Her “close personal relationship” with former MP Daryl Maguire — the man at the centre of the current corruption inquiry — was the focus of intense questioning. A defiant Ms Berejiklian said she would not resign.

Both predecessors who found themselves on the ICAC witness stand were ultimately cleared of any corrupt conduct but by then their political careers were over.

Greiner set up ICAC in 1998, sniffing political dirt from Labor’s long reign under Neville Wran, only to become its first victim four years later.

Greiner was accused of misusing his position as Liberal Party leader to secure independent MP Terry Metherell’s resignation from state parliament to achieve political advantage.

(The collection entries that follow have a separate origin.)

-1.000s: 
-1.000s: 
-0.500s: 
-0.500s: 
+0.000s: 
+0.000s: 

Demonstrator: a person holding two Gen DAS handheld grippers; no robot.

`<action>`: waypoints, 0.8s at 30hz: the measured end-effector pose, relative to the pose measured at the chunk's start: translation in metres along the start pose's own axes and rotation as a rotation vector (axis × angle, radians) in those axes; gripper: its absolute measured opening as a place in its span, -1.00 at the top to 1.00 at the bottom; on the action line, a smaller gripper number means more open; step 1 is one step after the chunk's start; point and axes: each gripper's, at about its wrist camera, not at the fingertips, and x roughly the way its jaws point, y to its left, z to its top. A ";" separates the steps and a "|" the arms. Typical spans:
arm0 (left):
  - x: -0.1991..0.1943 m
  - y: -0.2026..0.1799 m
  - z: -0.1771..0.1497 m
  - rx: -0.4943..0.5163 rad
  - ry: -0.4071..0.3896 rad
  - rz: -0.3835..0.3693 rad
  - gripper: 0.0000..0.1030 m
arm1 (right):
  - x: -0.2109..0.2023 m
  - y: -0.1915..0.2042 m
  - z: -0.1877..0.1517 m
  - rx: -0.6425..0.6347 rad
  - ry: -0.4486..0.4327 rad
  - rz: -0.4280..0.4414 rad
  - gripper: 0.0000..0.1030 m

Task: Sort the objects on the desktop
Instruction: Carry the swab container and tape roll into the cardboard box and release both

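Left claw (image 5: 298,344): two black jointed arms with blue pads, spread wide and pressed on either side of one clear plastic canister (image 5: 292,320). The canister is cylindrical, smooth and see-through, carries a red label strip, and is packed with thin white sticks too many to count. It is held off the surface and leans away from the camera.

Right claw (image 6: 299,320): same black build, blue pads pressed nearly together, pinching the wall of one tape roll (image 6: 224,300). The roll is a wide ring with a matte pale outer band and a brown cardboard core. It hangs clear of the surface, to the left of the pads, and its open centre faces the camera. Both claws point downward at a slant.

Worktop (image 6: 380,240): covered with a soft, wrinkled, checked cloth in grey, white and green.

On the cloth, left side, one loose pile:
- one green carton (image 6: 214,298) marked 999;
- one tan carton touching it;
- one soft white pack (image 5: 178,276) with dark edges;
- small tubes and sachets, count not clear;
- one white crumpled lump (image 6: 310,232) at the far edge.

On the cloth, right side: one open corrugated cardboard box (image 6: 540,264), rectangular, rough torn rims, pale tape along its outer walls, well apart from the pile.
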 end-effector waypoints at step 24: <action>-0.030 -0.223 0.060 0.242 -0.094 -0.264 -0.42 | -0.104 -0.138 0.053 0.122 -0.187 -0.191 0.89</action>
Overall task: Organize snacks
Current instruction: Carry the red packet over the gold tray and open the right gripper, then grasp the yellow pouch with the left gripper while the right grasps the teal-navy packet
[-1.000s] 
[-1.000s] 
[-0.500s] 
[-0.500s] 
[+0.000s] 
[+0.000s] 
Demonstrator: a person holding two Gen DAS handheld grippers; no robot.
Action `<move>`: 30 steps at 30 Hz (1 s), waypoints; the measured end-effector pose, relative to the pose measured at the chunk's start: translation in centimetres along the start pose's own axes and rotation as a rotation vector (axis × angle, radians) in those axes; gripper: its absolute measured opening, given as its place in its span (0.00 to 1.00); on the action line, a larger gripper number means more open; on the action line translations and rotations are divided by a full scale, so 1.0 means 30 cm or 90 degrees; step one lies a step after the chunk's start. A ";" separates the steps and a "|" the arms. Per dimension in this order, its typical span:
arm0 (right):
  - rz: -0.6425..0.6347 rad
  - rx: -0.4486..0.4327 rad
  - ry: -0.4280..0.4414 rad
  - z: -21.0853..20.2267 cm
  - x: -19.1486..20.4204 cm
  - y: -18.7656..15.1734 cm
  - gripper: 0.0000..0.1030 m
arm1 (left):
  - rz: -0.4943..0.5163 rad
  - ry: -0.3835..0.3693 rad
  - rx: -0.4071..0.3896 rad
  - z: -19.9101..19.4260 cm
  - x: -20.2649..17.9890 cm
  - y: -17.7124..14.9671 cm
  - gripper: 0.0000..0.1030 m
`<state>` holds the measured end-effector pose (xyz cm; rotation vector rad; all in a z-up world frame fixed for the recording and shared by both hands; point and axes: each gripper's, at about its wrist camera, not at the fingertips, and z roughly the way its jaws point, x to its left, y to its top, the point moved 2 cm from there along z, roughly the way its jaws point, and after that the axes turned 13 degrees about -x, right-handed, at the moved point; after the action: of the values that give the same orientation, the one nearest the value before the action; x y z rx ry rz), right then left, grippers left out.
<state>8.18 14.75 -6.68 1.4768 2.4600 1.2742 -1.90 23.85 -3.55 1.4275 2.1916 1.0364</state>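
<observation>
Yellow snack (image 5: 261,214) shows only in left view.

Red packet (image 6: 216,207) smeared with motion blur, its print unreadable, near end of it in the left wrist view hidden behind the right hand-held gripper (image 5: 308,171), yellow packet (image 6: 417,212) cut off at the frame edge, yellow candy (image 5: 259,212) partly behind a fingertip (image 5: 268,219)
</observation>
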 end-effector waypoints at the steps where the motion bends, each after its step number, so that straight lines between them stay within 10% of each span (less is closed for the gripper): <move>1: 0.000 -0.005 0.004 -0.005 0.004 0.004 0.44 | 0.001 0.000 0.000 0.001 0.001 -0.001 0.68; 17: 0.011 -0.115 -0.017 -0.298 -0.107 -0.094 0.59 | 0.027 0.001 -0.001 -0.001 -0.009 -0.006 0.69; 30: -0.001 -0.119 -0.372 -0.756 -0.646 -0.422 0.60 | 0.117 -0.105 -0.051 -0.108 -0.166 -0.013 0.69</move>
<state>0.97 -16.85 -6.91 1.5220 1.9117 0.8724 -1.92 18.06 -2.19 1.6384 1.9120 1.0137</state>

In 2014, Mr O’Farrell was ­accused of accepting that expensive bottle of red from Nick Di Girolamo, then chief executive of Australian Water Holdings. It was alleged AWH lobbied Mr O’Farrell to facilitate the rolling out of water infrastructure with the company. The premier fell on his sword even though counsel assisting reiterated there was no suggestion he’d acted corruptly and ICAC later found “there was no intention on Mr O’Farrell’s part to mislead”.

Both premiers left the witness box mortally wounded. In each case, their failure to remember key events played against them. As a witness, Greiner couldn’t recall 20 key events under investigation. Mr O’Farrell denied receiving the Grange, only to be confronted with a “thank you” note he’d written to Mr Di Girolamo.